__Task goal__:
What you produce should be an exact transcription of the data, minus any pictures.
=== Begin Enclosure ===
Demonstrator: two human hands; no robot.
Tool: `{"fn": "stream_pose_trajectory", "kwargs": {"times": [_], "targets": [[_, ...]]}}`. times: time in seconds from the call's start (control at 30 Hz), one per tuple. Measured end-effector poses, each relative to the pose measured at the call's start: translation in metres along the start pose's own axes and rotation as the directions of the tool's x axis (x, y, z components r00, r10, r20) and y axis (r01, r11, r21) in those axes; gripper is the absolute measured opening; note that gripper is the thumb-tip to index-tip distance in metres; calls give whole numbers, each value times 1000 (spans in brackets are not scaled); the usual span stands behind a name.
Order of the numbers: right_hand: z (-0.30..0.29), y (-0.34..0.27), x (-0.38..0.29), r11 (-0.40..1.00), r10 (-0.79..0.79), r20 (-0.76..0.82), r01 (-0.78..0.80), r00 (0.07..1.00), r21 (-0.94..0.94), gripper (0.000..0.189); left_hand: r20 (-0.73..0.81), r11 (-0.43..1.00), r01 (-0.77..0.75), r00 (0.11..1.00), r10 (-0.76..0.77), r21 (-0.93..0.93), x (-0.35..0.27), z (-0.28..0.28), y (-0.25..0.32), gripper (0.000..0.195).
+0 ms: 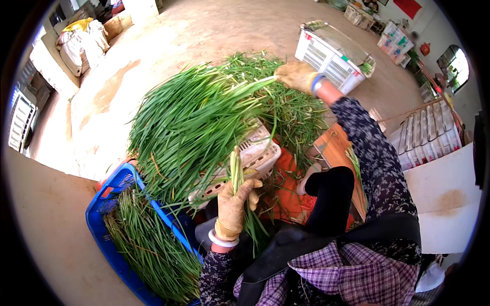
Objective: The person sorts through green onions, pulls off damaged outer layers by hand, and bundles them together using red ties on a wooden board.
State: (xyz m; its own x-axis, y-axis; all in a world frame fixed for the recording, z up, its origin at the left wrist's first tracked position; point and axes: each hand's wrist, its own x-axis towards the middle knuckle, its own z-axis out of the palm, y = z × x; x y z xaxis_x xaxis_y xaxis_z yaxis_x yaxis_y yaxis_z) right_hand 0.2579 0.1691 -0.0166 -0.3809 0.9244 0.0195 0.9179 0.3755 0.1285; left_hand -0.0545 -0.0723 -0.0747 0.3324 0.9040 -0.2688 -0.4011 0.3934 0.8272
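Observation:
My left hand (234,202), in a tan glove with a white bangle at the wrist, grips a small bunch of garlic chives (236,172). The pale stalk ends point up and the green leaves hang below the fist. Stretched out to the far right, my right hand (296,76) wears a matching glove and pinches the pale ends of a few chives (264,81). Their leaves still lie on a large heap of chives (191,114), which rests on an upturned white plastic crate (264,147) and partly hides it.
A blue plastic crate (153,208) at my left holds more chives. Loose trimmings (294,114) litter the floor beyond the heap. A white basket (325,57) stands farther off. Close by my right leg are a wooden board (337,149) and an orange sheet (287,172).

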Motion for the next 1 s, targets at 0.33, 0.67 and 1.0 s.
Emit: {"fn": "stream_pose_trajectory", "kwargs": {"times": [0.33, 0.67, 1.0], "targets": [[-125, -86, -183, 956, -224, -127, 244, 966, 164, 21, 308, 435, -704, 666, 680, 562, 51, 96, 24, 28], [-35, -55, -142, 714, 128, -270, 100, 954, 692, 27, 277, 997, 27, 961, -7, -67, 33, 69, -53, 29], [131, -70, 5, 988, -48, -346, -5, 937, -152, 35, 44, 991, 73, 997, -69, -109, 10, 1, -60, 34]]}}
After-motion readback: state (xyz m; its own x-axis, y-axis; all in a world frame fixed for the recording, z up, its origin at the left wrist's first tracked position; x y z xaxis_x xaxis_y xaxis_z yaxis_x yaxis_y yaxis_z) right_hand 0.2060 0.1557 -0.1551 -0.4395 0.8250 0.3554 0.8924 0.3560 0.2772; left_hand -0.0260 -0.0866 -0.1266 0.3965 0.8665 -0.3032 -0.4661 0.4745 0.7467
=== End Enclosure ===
__Solution to this task__:
Demonstrator: two human hands; no robot.
Tool: `{"fn": "stream_pose_trajectory", "kwargs": {"times": [_], "targets": [[_, ...]]}}`. times: time in seconds from the call's start (control at 30 Hz), one per tuple. Measured end-effector poses, each relative to the pose measured at the call's start: translation in metres along the start pose's own axes and rotation as the directions of the tool's x axis (x, y, z components r00, r10, r20) and y axis (r01, r11, r21) in those axes; gripper is the absolute measured opening; note that gripper is the thumb-tip to index-tip distance in metres; calls give whole numbers, each value times 1000 (spans in brackets are not scaled); the usual span stands behind a name.
Order of the numbers: right_hand: z (-0.30..0.29), y (-0.34..0.27), x (-0.38..0.29), r11 (-0.40..1.00), r10 (-0.79..0.79), r20 (-0.76..0.82), r01 (-0.78..0.80), r00 (0.07..1.00), r21 (-0.94..0.94), gripper (0.000..0.189); left_hand: r20 (-0.73..0.81), r11 (-0.43..1.00), r01 (-0.77..0.75), r00 (0.11..1.00), r10 (-0.76..0.77), r21 (-0.93..0.93), x (-0.35..0.27), z (-0.28..0.28), y (-0.25..0.32), gripper (0.000..0.195).
+0 ms: 
Objective: The person sorts through green onions, pulls off damaged outer layers by hand, and bundles them together using red ties on a wooden board.
State: (xyz m; its own x-axis, y-axis; all in a world frame fixed for the recording, z up, its origin at the left wrist's first tracked position; point and axes: each hand's wrist, its own x-axis towards the middle knuckle, its own z-axis out of the palm, y = z × x; x y z xaxis_x xaxis_y xaxis_z yaxis_x yaxis_y yaxis_z) right_hand 0.2579 0.1691 -0.0166 -0.3809 0.9244 0.0195 0.9179 0.3755 0.1285; left_hand -0.0545 -0.0723 -0.0747 0.3324 0.9040 -0.2688 -0.4011 0.3934 0.8272
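Observation:
My left hand (234,202), in a tan glove with a white bangle at the wrist, grips a small bunch of garlic chives (236,172). The pale stalk ends point up and the green leaves hang below the fist. Stretched out to the far right, my right hand (296,76) wears a matching glove and pinches the pale ends of a few chives (264,81). Their leaves still lie on a large heap of chives (191,114), which rests on an upturned white plastic crate (264,147) and partly hides it.
A blue plastic crate (153,208) at my left holds more chives. Loose trimmings (294,114) litter the floor beyond the heap. A white basket (325,57) stands farther off. Close by my right leg are a wooden board (337,149) and an orange sheet (287,172).
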
Motion for the next 1 s, targets at 0.33, 0.67 and 1.0 s.
Emit: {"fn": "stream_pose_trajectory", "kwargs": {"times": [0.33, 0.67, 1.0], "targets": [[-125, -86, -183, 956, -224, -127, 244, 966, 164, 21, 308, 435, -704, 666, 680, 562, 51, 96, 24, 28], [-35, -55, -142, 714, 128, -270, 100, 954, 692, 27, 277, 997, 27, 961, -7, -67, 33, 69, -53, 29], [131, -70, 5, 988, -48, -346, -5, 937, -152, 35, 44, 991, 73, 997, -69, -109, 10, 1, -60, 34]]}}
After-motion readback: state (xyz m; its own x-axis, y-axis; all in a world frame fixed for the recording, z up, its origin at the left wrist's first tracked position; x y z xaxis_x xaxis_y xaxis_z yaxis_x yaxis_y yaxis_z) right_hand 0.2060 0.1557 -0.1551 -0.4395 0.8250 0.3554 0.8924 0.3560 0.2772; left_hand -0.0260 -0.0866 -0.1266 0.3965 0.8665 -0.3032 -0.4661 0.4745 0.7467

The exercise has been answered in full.